Load deflection analysis of rectangular graphene diaphragm for MEMS intracranial pressure sensor applications

Abstract

There is a need to establish an ultra-small micro pressure sensors in dynamic performance for intracranial monitoring which can reduce the risk of inflammation and infection and allow for its insertion through a catheter into small vessels and cavities. The need for small, lightweight and highly sensitive sensors seem to be aligned with the properties owned by graphene based sensor that have been overwhelmingly researched for their applications in biomedical engineering, sensor technology and electronic applications. The work described in this report aims to fill this gap and presents the deflection analysis and internal stress of pressurized rectangular graphene diaphragm having various b/a (length/width) ratio and thicknesses.
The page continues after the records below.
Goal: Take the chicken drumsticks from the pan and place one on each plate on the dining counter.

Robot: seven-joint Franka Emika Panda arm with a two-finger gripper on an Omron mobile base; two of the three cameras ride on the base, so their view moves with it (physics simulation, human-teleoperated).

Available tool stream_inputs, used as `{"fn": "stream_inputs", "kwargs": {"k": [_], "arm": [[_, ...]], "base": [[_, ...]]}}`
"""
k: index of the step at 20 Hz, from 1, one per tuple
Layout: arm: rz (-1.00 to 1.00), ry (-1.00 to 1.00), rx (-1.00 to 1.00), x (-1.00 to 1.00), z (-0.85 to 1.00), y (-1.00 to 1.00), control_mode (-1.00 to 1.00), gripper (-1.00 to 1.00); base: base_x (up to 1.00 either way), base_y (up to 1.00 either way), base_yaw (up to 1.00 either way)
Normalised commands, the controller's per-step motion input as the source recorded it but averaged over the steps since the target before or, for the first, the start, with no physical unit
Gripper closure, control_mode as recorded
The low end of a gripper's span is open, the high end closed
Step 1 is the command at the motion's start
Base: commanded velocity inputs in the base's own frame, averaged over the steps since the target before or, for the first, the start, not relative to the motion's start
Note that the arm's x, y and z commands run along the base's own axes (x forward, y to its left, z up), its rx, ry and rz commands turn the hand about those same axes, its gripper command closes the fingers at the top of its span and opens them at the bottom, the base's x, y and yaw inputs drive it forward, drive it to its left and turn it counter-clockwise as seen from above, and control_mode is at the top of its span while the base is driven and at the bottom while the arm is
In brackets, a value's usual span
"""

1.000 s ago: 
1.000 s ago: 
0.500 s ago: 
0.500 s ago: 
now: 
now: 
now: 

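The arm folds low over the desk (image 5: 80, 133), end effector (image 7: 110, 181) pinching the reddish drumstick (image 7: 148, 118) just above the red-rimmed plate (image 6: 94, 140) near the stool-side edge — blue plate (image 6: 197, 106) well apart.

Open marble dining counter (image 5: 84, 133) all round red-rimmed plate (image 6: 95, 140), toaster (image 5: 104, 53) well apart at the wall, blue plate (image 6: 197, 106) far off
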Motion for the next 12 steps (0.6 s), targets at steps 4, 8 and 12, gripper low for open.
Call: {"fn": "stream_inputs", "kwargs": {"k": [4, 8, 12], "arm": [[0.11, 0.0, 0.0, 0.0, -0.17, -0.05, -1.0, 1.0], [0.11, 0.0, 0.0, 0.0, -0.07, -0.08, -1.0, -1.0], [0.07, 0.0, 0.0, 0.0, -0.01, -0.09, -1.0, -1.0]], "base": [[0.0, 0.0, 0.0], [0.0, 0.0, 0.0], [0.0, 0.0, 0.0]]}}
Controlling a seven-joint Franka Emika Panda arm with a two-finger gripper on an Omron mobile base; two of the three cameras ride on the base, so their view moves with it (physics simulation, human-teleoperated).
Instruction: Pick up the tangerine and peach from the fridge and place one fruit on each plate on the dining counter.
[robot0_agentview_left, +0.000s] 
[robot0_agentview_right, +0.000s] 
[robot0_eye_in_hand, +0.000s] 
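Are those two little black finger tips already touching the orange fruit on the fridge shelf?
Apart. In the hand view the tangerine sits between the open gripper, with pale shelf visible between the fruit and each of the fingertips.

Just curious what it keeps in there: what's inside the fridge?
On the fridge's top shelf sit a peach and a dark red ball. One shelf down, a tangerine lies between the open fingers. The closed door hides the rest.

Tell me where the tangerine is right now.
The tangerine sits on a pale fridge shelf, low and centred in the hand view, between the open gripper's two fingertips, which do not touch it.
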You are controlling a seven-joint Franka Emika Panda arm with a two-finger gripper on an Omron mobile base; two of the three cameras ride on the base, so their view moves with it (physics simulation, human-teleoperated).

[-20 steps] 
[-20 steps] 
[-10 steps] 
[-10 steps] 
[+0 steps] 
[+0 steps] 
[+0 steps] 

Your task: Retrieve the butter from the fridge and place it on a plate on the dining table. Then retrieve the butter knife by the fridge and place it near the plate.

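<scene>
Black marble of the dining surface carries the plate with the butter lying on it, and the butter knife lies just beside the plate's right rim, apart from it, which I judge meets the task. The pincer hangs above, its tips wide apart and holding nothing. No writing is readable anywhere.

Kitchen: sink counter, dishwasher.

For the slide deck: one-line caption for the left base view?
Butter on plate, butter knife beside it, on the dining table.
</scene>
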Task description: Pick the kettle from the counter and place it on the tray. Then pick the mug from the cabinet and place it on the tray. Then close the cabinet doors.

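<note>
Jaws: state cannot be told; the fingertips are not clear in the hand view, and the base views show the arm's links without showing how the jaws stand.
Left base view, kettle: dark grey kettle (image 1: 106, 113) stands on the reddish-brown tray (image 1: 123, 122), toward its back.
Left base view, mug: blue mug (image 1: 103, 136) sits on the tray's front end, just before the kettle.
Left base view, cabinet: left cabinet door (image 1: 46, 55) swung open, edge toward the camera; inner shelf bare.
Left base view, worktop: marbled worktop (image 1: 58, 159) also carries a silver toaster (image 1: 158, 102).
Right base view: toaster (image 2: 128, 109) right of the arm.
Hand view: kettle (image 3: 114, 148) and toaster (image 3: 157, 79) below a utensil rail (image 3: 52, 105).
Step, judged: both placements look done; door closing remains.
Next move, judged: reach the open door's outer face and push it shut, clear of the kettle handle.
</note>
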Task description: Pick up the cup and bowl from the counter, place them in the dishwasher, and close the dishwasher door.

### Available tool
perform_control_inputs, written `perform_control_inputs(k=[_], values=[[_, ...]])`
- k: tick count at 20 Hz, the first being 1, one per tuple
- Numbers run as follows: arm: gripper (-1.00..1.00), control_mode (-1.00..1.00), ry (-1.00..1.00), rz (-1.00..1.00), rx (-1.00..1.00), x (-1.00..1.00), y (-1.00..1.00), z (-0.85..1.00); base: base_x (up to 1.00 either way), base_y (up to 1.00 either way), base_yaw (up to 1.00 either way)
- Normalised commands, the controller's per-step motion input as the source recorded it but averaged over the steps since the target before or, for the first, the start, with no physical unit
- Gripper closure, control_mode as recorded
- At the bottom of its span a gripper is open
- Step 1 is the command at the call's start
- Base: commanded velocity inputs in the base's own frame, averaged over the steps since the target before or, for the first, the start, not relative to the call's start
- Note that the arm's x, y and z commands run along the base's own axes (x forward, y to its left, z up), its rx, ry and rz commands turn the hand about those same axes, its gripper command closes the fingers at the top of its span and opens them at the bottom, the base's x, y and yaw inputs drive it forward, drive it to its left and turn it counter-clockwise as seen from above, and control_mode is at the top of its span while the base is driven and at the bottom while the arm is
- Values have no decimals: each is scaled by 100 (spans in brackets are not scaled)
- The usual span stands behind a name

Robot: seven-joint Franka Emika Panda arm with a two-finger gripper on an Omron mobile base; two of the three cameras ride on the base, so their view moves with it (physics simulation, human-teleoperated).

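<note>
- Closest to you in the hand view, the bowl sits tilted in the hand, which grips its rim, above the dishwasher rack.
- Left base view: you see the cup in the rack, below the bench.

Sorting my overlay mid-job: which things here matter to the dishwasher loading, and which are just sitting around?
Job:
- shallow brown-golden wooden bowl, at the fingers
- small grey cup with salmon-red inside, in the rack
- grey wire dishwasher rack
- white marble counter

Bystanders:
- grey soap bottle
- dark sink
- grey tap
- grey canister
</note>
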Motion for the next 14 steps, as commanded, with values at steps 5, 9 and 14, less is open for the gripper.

The sensing structure of MEMS intracranial pressure sensor consists of a rectangular graphene diaphragm suspended over a cavity that is formed on silicon substrate. The deflection and sensitivity analysis was done using COMSOL Multiphysics software by applying various micron thicknesses of multilayered graphene. For the rectangular graphene diaphragm with b/a ratio of 2 and 4, results shows that the internal stress is associated with the thickness of the graphene diaphragm and the effect of thickness become less significant when thickness reaching 0.25 µm for graphene diaphragm with b/a ratio of 6. Due to the influence of this internal force, multilayer graphene diaphragms with higher thickness are more sensitive than monolayer. This study has shown the feasibility of graphene diaphragm in piezoresistive MEMS intracranial pressure sensor application.